Winifred Bennett
Fifty years ago [1921] Walsingham was still a little medieval town. On arrival you
stood at the station, and looked across the meadows to see a twisted spire amongst
the tree tops. Of the church you saw but little, but the spire was famous — except for
Chesterfield the most crooked spire in England. Medieval also in her ways was Walsingham. If
you were lucky you had your own well and water supply. If you were not so blessed you shared
a well with the rest of "the yard". There was no indoor sanitation, except a cart which went
round two nights a week to "empty the buckets". There was no light for streets or houses
except oil lamps. A "big bath" was rare, there were only two in the parish: the Abbey and the
Black Lion.
We were only in one way more modern than today : we had arrived by train, having left
Liverpool Street Station at 5.15 p.m. and got out at Walsingham itself at 9.10 p.m., our coach
having been shunted on to a local train at a tiny station en route. Walsingham was also better
off in the matter of shops than it is today. Its two markets having been long done away with,
good little shops where you could buy useful things had taken their place. The Black Lion was
there, as it had been for several hundred years and there were some eight other inns as well,
which have been closed down one by one till only three remain.

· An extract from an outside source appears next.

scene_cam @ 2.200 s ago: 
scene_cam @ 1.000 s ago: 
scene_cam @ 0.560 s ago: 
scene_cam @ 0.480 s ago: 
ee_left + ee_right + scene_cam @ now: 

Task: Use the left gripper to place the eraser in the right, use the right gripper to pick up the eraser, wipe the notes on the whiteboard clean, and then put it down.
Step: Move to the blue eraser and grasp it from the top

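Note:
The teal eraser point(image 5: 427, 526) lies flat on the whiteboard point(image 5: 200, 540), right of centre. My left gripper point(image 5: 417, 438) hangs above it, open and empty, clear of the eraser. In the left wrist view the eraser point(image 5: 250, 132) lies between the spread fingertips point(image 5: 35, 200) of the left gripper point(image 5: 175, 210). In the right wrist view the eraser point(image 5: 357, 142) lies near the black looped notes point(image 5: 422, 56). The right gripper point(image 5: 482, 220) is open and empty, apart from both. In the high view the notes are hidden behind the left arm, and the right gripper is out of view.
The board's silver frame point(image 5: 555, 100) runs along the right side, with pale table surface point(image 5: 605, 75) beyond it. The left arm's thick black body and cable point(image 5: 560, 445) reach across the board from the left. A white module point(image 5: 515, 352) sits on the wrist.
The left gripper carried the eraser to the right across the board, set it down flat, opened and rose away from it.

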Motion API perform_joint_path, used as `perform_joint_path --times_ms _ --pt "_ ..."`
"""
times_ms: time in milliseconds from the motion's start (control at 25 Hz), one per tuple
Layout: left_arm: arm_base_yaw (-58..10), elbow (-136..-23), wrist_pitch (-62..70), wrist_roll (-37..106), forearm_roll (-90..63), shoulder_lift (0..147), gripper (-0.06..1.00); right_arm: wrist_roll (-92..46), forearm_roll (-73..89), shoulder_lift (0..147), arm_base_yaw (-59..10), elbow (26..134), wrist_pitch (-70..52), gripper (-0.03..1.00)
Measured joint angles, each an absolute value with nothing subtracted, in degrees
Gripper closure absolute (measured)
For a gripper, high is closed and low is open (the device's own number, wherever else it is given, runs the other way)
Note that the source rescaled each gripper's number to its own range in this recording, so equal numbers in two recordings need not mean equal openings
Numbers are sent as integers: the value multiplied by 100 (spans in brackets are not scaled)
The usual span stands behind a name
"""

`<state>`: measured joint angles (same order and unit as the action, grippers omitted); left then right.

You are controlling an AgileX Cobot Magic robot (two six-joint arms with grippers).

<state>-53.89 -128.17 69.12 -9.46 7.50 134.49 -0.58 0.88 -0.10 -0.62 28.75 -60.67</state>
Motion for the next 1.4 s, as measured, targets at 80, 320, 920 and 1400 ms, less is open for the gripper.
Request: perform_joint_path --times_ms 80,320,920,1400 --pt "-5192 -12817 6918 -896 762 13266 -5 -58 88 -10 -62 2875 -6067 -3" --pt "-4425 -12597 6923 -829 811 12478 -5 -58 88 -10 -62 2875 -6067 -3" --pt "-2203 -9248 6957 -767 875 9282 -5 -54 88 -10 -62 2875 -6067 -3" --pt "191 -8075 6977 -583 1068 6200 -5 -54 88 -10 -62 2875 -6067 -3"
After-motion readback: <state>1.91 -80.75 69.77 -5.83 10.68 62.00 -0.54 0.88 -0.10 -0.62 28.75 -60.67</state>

The saddest loss to Walsingham was the old fair — a real one, kept at the beginning of our local
Holy Day which was in Walsingham Corpus Christi. I once asked the old gipsy who was in
charge how they knew when to come to Walsingham as the feast had no fixed date. His reply
was : "Well, it's not the Thursday after Whit-Monday, it's the Thursday after that". I, like all the
small children, loved the fair and deeply regretted its passing. Though they did not realise it was
so, it was the last old link between the secular life of the town and the days when the Church's
calendar guided their lives in all civic as well as secular matters.